My name is Pontus and I'm a 1st year MSc-student in Financial Mathematics at KTH - Royal Institute of Technology with previous exchange studies at National University of Singapore (NUS) and a completed BSc in Industrial Engineering & Management from KTH. Selected coursework include Portfolio Theory & Risk Management, Quantitative Finance, Machine Learning, Language Engineering, Probability Theory, Calculus, Applied Computer Science, Regression Analysis, Game Theory and Markov Processes.

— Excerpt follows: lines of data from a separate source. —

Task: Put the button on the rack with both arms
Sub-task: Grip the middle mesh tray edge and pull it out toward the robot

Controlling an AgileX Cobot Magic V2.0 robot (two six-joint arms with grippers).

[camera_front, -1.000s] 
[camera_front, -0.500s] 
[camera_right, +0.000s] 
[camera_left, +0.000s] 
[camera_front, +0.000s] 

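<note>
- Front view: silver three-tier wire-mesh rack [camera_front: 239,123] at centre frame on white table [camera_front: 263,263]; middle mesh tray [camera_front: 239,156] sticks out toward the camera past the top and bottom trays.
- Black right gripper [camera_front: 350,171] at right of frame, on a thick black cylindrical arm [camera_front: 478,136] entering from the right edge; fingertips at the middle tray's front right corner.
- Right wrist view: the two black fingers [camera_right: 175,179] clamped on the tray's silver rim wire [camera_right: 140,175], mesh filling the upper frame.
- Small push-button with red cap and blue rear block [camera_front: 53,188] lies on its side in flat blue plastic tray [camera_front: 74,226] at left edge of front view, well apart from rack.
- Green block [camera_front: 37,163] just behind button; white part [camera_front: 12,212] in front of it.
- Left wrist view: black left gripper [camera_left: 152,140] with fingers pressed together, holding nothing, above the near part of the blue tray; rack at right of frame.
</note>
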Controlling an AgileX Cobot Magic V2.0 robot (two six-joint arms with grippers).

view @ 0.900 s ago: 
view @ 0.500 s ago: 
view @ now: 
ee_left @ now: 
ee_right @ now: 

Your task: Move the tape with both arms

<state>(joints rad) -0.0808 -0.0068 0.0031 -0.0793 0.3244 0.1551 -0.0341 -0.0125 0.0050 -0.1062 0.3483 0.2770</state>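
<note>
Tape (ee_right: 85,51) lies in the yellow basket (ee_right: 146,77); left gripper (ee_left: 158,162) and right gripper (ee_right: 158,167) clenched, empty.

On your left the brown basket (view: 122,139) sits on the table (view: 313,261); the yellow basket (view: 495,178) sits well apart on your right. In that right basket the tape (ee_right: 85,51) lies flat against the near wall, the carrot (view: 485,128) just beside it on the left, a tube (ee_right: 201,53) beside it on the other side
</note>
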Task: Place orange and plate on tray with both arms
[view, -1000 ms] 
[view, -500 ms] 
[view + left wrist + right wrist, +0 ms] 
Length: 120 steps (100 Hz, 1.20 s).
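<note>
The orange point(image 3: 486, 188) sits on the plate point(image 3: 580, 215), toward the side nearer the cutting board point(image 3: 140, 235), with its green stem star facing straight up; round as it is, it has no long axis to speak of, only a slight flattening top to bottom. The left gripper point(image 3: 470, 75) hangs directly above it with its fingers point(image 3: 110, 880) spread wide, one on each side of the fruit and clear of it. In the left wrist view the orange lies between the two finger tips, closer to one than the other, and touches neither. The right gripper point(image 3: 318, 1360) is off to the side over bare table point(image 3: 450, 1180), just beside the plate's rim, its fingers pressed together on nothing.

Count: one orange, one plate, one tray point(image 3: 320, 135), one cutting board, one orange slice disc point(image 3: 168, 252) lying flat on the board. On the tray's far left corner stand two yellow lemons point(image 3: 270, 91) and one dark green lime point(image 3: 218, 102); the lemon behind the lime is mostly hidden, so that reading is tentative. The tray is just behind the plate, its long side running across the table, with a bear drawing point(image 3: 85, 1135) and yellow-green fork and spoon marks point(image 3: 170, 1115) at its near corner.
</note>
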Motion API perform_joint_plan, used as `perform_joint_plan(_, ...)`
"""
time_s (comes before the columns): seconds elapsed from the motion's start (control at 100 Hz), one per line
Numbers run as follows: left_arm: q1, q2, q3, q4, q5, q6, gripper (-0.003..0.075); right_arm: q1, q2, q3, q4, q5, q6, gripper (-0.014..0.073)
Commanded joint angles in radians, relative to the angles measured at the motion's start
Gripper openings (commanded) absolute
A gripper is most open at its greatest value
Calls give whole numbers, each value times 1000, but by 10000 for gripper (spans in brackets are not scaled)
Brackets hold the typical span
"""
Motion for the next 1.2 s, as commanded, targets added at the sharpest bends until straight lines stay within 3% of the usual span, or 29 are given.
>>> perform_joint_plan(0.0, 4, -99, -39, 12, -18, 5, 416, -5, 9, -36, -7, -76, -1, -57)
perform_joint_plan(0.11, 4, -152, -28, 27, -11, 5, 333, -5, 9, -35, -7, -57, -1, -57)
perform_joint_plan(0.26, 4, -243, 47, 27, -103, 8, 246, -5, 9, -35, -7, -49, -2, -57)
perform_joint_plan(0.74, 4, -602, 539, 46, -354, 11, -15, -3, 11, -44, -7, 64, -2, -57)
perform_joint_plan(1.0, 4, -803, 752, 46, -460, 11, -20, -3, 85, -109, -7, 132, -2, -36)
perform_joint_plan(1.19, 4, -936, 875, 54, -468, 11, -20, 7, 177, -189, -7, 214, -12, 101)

Previous professional experience includes Visiting Associate @ BCG Platinion (tech/IT-strategy consulting internship), Junior Quantitative Analyst @ Söderberg & Partners building and maintaining quantitative models for money market, fixed income and equity funds using Python (pandas, numpy, scikit-learn), SQL and VBA. I've also worked as Intern/business developer @ If P&C Insurance in commerical pricing where I analyzed claims data to assess, model and price commerical property risk using SQL & SAS as well as building dashboards for portfolio follow-up in PowerBI using DAX and PowerQuery.
Programming experience in Python, SQL, VBA and R with some experience in MATLAB, JavaScript and C/C++.
In this project I have implemented different algorithms (bruteforce, backtracking, candidate checking, placefinding and Crook's algorithm) for solving sudokus to test both their speed, accuracy and solving ability. This is done both in Python and C to build the most efficient and quickest algorithms. While bruteforce and backtracking algorithms are fast and reliable to solve all sudokus, they have lower accuracy (a lot of wrong tries before reaching the correct solution). Instead, more human-like algorithms such as the pen-and-paper based Crook's Algorithm can perform on similar level in terms of speed and solving ability but with perfect accuracy (only inputting a number if it is correct).